By now too, the sun had appeared, so it was decided to return to a couple of the spots from the day before - simply walk back to the car and off we would go. Simply walk back to the car, humph! We went the wrong way, got totally lost and started to amble about in the forest and bog without any real idea which way would be best and which would take us ever further from the car. An hour perhaps later, we stumbled upon a track, went left and eventually got to a lake and, good news, my friend recognised the spot, bad news, it was many kilometres back to the car if we stuck to the track! Toyed with the idea of hacking back through the dense forest-bogs, but agreed the longer track route would be the better option. And so it was, the rewards of getting lost soon presented them, first bumped into a Hazel Grouse (thus ‘getting back’ the birds missed earlier in the day, plus making it four grouse species for the location). Next had a few Common Crossbills calling and when two landed in a pine, thought it would be nice to have a look at them. Hmm, can I see two white wing bars? Hawk OwlGot the scope and sure enough, there was a cracking male White-winged Crossbill, then another one just below. Soon the flock moved across to another pine and perhaps as many as four birds could then be seen. Excellent, it is a good few years since I have seen this species and it is none too common in this part of Finland either! Getting lost was certainly turning into our fortune …and then we hit the jackpot. Almost at the end of the first track (two more to go), we passed through an open area and there sat on a dead tree was …another pair of Hawk Owls! Blimey, what a stoke of luck …clearly another breeding pair, after the excitement of the day before, certainly didn’t expect this. Nothing like a Hawk Owl to help the legs the last few kilometres!

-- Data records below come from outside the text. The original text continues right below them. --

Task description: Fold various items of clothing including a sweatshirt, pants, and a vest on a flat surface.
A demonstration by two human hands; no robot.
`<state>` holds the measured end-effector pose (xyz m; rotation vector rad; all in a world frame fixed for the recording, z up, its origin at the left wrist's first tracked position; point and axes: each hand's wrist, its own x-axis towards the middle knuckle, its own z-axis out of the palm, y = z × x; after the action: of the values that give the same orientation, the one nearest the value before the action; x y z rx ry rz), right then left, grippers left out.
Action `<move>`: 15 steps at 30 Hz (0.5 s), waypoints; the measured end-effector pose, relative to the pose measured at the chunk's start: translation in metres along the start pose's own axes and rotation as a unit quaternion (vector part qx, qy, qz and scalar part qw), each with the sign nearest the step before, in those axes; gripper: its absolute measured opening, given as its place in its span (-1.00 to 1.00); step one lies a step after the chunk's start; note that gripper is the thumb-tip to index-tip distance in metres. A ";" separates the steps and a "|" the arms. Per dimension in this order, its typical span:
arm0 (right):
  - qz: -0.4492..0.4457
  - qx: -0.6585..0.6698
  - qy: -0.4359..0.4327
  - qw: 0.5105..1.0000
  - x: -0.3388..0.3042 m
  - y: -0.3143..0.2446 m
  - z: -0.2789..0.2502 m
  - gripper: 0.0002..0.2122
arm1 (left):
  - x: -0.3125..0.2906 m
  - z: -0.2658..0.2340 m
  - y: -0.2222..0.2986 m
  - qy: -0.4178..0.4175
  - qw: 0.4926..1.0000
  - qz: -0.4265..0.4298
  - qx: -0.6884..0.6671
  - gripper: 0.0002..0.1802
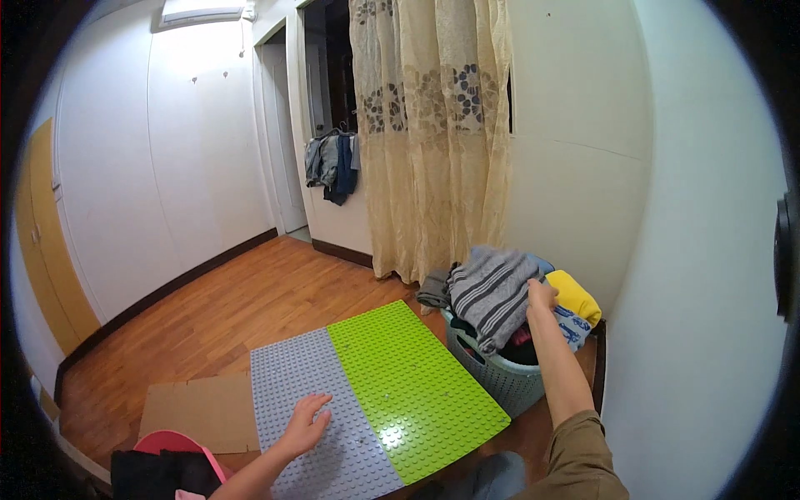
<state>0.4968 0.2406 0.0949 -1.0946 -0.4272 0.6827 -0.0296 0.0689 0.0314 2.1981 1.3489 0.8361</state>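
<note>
My right hand (542, 297) is closed on the edge of a grey knit garment with dark and white stripes (493, 287), which is bunched over the top of a laundry basket. The basket (498, 382) is pale green with perforated sides and is heaped with clothes. A yellow cloth (573, 297) and a blue-and-white patterned cloth (573, 328) lie beside my right wrist. Above the grey half of a studded board (296, 367), my left hand (307, 427) is open, thumb and fingers apart, holding nothing.
The board's green half (408, 375) reaches to the basket. At lower left are a cardboard sheet (200, 408) and a pink tub (179, 439) with dark clothes. Beyond the basket hangs a beige curtain (433, 167); clothes on hangers (333, 162) are left of it. A wall stands close on the right.
</note>
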 end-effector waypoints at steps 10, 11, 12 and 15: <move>-0.393 -0.624 -0.102 0.667 -0.030 -0.017 0.075 -0.50 | -0.032 0.039 -0.008 -0.077 0.972 0.036 0.218 -0.48; -0.282 -0.695 -0.199 0.631 -0.030 -0.001 0.060 -0.50 | -0.036 0.039 -0.006 -0.068 0.966 0.038 0.247 -0.45; -0.292 -0.654 -0.208 0.666 0.017 0.038 0.023 -0.47 | -0.031 0.046 -0.004 -0.068 0.968 0.047 0.239 -0.44; -0.280 -0.667 -0.186 0.665 0.037 0.052 0.009 -0.47 | -0.026 0.058 -0.010 -0.066 0.965 0.031 0.251 -0.43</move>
<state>0.5026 0.2869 0.0505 -2.0380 -1.7268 -0.1247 -0.0053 0.0471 -0.0240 2.6303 1.5599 0.3789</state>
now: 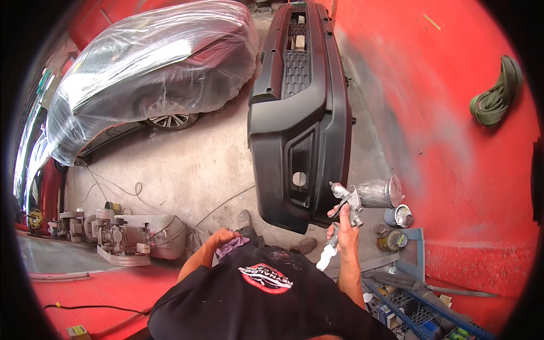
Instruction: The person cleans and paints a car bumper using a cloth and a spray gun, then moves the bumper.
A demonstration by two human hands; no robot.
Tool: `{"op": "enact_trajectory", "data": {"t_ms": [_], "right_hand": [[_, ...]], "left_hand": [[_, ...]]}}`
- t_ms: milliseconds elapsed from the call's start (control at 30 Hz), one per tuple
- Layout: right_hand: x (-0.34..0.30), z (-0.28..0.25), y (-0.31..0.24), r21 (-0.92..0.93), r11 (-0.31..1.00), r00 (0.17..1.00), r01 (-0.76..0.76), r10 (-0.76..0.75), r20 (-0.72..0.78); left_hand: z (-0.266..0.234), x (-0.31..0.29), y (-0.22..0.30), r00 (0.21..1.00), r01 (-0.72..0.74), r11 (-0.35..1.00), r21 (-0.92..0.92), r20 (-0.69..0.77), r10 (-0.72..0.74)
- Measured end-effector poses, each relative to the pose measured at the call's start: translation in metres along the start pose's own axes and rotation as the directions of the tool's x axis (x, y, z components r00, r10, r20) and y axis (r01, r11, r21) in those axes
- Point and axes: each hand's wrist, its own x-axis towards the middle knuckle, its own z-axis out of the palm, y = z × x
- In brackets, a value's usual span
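Clearly, the black bumper [318, 107] is the main thing on view, standing lengthwise on the floor [218, 153], its near end close to the person. Just right of that near end, the right hand [344, 225] is curled around a metal spray gun [352, 205], fingers wrapped about its grip; whether the trigger is pulled, I cannot tell. A dusty cup [378, 193] sits on the gun's far side from the bumper. A white-covered piece [326, 258] hangs below that hand. Left of the bumper's near end, the left hand [225, 236] is bunched around a purple cloth [231, 247].

As for writing, the black shirt [221, 297], below the bumper in view, bears a red and white oval badge [265, 279] with pale curved lettering. Right of the bumper, the small cans [392, 240] show no label clear enough to read.

Further left of the bumper, a car [164, 62] lies under clear plastic sheeting, and nearer the person a grey compressor [136, 235] stands. Right of the bumper, a green strap [497, 93] hangs against the red wall [459, 187].
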Motion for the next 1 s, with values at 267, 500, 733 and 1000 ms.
{"op": "enact_trajectory", "data": {"t_ms": [267, 500, 733, 1000], "right_hand": [[0.007, 0.134, -0.004, -0.094, 0.983, 0.983, 0.157, -0.164, -0.08], [0.028, 0.221, -0.004, -0.074, 0.982, 0.957, 0.174, -0.186, -0.222], [0.071, 0.271, -0.023, -0.19, 0.959, 0.952, 0.209, -0.244, -0.187], [0.123, 0.337, -0.018, -0.331, 0.93, 0.967, 0.163, -0.217, -0.134]], "left_hand": [[-0.106, 0.034, -0.016, 0.945, 0.244, 0.963, -0.113, -0.196, -0.262], [-0.194, 0.027, -0.072, 0.947, 0.166, 0.968, -0.188, -0.243, -0.209], [-0.233, 0.03, -0.089, 0.938, 0.209, 0.97, -0.126, -0.256, -0.236], [-0.273, 0.047, -0.038, 0.801, 0.133, 0.986, -0.096, -0.576, -0.164]]}}
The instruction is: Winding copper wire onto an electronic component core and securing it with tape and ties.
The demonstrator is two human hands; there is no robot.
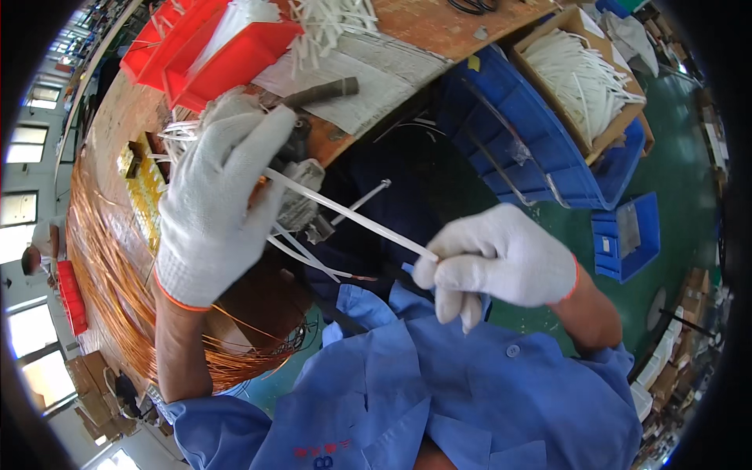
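One bench (407, 27), one copper wire coil (117, 290), one large blue crate (501, 110) and one small blue crate (650, 235) show around two gloved hands. The left hand (215, 188) lies over one white tube (356, 217), its grip unclear; the right hand (501, 258) pinches the tube's near end. The step looks like straightening it; next probably calls for a firm, steady pull.
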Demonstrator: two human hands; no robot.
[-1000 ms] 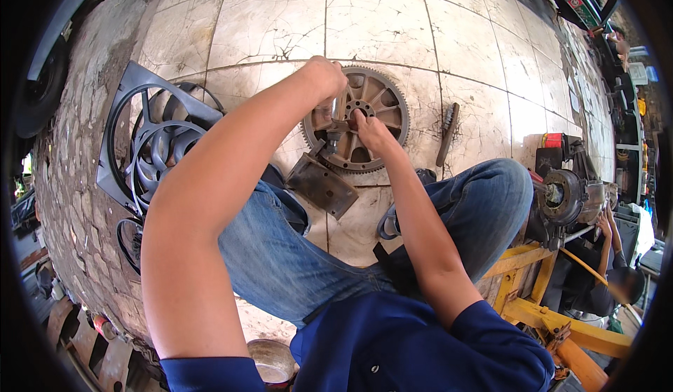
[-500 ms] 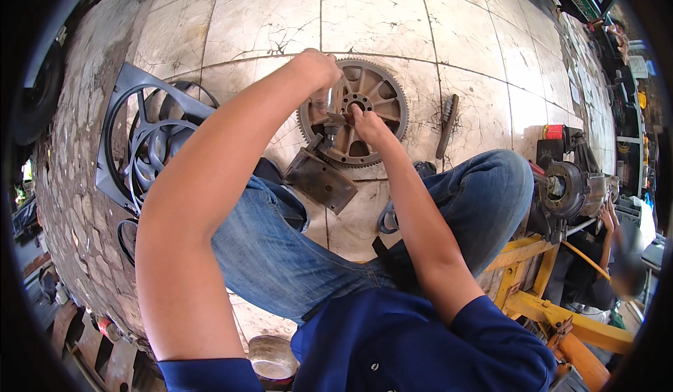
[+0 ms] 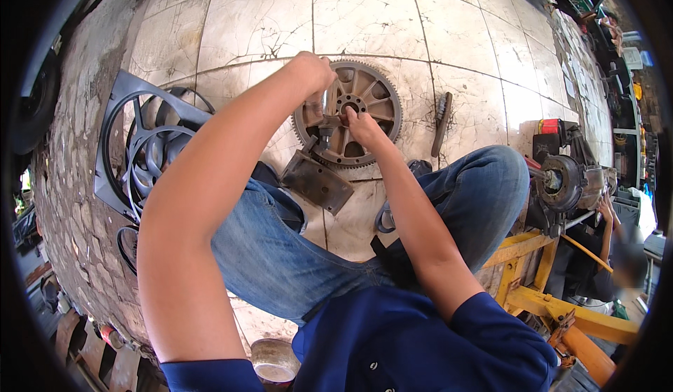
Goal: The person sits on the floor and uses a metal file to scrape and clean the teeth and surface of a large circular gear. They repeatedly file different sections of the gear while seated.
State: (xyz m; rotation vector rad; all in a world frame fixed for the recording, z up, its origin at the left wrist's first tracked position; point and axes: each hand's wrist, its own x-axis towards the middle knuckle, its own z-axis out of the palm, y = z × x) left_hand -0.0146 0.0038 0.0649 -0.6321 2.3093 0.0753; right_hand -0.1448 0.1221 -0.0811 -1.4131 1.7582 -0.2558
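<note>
A large toothed flywheel [image 3: 382, 112] lies flat on the tiles between my feet. Over its left side, my left hand [image 3: 313, 77] is closed around a shiny pale cylinder [image 3: 328, 100], mostly hidden by the hand and forearm. Just below the cylinder stands a dark stubby metal part [image 3: 325, 137], by the flywheel's near-left rim. My right hand [image 3: 363, 128] is closed near the flywheel's hub, its fingers at a small brownish piece [image 3: 338, 120] whose kind I cannot make out. A rusty metal bracket [image 3: 319, 184] rests on the floor nearer my legs.
A wire brush [image 3: 442, 122] lies right of the flywheel. A fan shroud [image 3: 116, 147] is on the left, and a round metal bowl [image 3: 273, 359] sits near my left hip. On the right are a greasy hub assembly [image 3: 561, 182], a yellow frame [image 3: 533, 301] and another person's hand [image 3: 606, 210].
The view has shifted slightly, so the floor items sit a little further left. Both hands keep nearly the same place over the flywheel.
</note>
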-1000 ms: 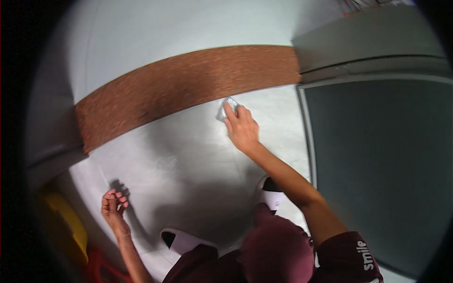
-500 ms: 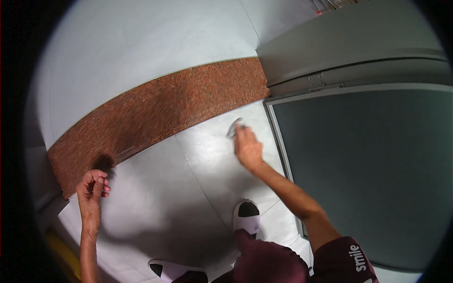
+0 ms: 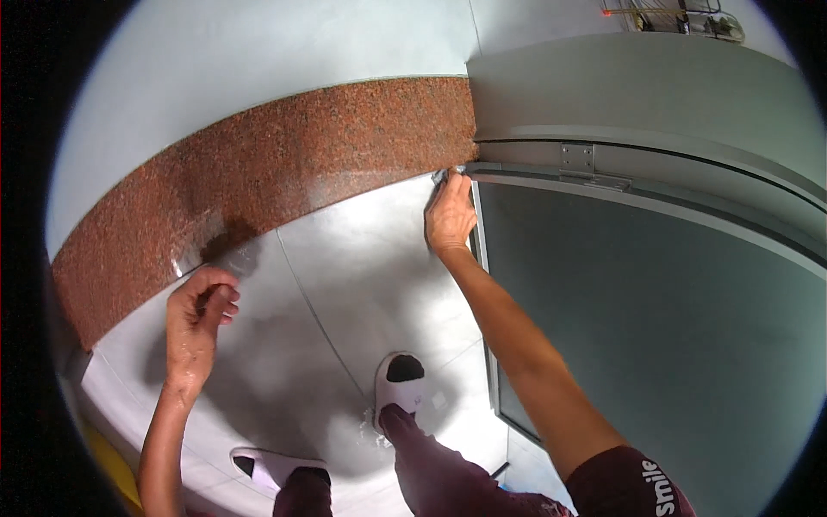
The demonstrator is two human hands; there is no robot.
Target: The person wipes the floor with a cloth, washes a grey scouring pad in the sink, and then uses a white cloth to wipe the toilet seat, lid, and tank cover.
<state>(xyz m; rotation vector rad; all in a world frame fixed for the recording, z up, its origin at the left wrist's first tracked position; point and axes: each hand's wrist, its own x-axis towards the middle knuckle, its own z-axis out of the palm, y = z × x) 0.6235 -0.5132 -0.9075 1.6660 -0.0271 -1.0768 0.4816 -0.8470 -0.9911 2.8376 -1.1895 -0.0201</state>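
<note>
My right hand [image 3: 450,215] reaches to the corner where a reddish-brown speckled stone strip [image 3: 301,151] meets the frame of a dark grey panel [image 3: 646,327]. Its fingers are closed on a small greyish thing [image 3: 440,177], mostly hidden by them, so I cannot make out its kind. Over the pale floor tiles [image 3: 332,276], close to the lower edge of the strip, my left hand [image 3: 200,314] hangs with its fingers curled in. Nothing shows in it, and its skin looks wet.
A metal hinge [image 3: 577,158] joins the panel's frame to the grey wall side. My feet stand on the tiles in white slippers [image 3: 388,412]. A yellow object [image 3: 114,465] lies at the lower left, and a wire rack [image 3: 680,19] is at the top right.
My right hand has moved from above the tiles up to the corner by the panel's frame, still gripping the greyish thing. My left hand has shifted right and slightly up.
</note>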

Hawk OwlConcluded with a return to the locations of the day before - with the sun now out, perhaps a photo or two might be possible. Got back to the first Hawk Owl site and immediately saw the two adults. Wandered over to take a couple of photos, took a few shots, then went to put my scope on the ground - and almost plonked it straight on top of a Hawk Owl chick! One of them had fledged! Hawk Owls have the tendency to leave the nest hole some days before they can fly - they then scramble around on the ground and climb into trees for a few days. Seems a risky strategy to me, but this is what this one had done and now he was sitting pretty, quite far from the nest and just gawking at me as I carefully retracted my scope from almost on top of him! Needless to say, took a few photos, then decided it time to make a tactical retreat from the area. Stopped in at the Ural Owls too and got a couple a reasonable pictures, but all too soon it was time to start thinking about the journey south again.

I left mid-afternoon and zoomed off down the country, saw little en route, best being Kestrels, etc, but made good time and by early evening was back on the ferry returning to the Baltic States. Fell asleep on the boat and got woken to be told we had arrived in Tallinn some time before - went down to the now empty car deck and started up the car. Off I drove again into the night!